Un, deux, trois partez ! Après avoir fait voter le compte rendu du Conseil précédent, Huberman ouvre le bal : « En ce qui me concerne, ma matinée est pratiquement terminée. Cette séance va ravir les matheux et les comptables, un peu moins les littéraires. M. Paecht va présenter le compte administratif ce qui va me permettre d’aller boire un café dans le calme du couloir ». Le maire de la Seyne donne la parole à M. Giraud [1] pour qu’il présente les comptes. Une fois le vote effectué, M. Paecht demande « d’applaudir par tradition » le retour du président qui se lance dans un bilan : « TPM est un travail d’équipe, je remercie les 11 maires qui effectuent un travail remarquable : un bureau tous les 15 jours, une réunion par semaine sur des problèmes spécifiques.
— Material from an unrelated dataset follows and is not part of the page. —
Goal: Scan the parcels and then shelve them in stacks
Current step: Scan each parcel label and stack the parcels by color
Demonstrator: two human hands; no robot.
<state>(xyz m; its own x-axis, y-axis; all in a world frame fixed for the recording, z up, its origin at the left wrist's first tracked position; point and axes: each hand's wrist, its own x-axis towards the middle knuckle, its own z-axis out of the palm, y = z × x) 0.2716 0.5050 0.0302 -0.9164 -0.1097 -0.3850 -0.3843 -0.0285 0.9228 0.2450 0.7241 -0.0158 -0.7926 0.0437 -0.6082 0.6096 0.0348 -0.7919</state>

Je remercie les services qui sont en partie concentrés au nouveau siège social. Petit à petit TPM construit son identité, pierre par pierre on est en train de construire cette agglo [2], la villa Noailles, le festival de la mode, la maison des Comoni, la politique sportive avec la résolution du problème du vélodrome [...] La politique politicienne n’a pas place dans TPM [...] On l’a fait, on aurait pu ne pas le faire, ça va dans le sens de l’histoire. On voit bien au niveau de l’Europe Rhône alpes, Paca, Corse c’est une même région [...] On a réussi à le faire sans ternir ou écorner 1 mètre carré de l’identité communale ».
Pour, contre, abstention ? Unanimité. Suit un vote présenté par M. Giraud sur les Zones d’Activités des Playes et de Jean Monnet. Il en profite pour annoncer qu’il remplace Mme Hummel [3] qui ne peut être présente pour raison de santé. Huberman précise que c’est la « seule présidente féminine. Si elle était là on lui dirait qu’elle est plus fragile qu’un homme. Elle répondrait vertement ». Rires dans la salle. Il se félicite tout de même que « les zones se développent, c’est plus de taxes professionnelles, c’est plus d’argent pour TPM ».
Le docteur Paecht continue à faire présenter et voter les différents comptes, l’attention n’est pas à son comble : « vous vous êtes aperçus que je vous ai fait voter les comptes administratifs par anticipation ? Pas de remarque ? » Depuis le début de la séance Huberman ne fait que sortir et rentrer, il reprend la présidence en s’adressant à Paecht : « Tu as passé les zones d’activités... Le budget des transports... Ah l’opéra ! Allez-y ce week-end la programmation est remarquable ». Falco présente un nouveau vote : « Je pense qu’il y aura unanimité ». Espérons, espérons...
M. Giraud évoque la démolition de deux ilots dans le quartier de St Jean du var à Toulon. Falco revient à la charge, pour cette commission les rôles sont inversés : M. Giraud est président et Mme Hummel vice-présidente, « si vous faites des petits vous nous en gardez un ! » Euphorie dans la salle. « Allez, allez, il faut bien se détendre. On le dira pas à Mme Hummel ». Un membre intervient : « elle est déjà au courant ! ». Qui a dit que le vote du budget était austère ?
Le ministre délégué annonce que « le prochain vote se fera à bulletin secret comme la loi nous y oblige ». Le vote sera bien dépouillé, mais sans résultat annoncé. Etait-il nécessaire de compter ? Allez hop ! Encore une petite unanimité ?
Mme Hummel au festival de la mode sous les couleurs de TPM ? La séance tire à sa fin, M. Paecht intervient au sujet du nouveau label de l’école de musique de Toulon qui va regrouper toutes les écoles de la communauté d’agglomération : « c’est un label très important pour nos enfants et on doit appliquer les règles en vigueur. Les polémiques sont dépassées par l’enjeu (diplôme reconnu nationalement), essayons de ne jamais prendre nos enfants en otage ».
Le dernier vote porte sur le financement des tenues de travail des ouvriers de TPM. La séance est terminée, Alfonsi (PS) est le premier debout mais se rassoit quand Falco annonce qu’il y a une demande d’intervention, la première. Une conseillère municipale de Hyères propose de faire défiler au prochain festival de la mode des mannequins habillés aux couleurs de TPM. Falco répond : « quand je vais au festival de la mode, j’y vais pour voir les vêtements, pas les mannequins ».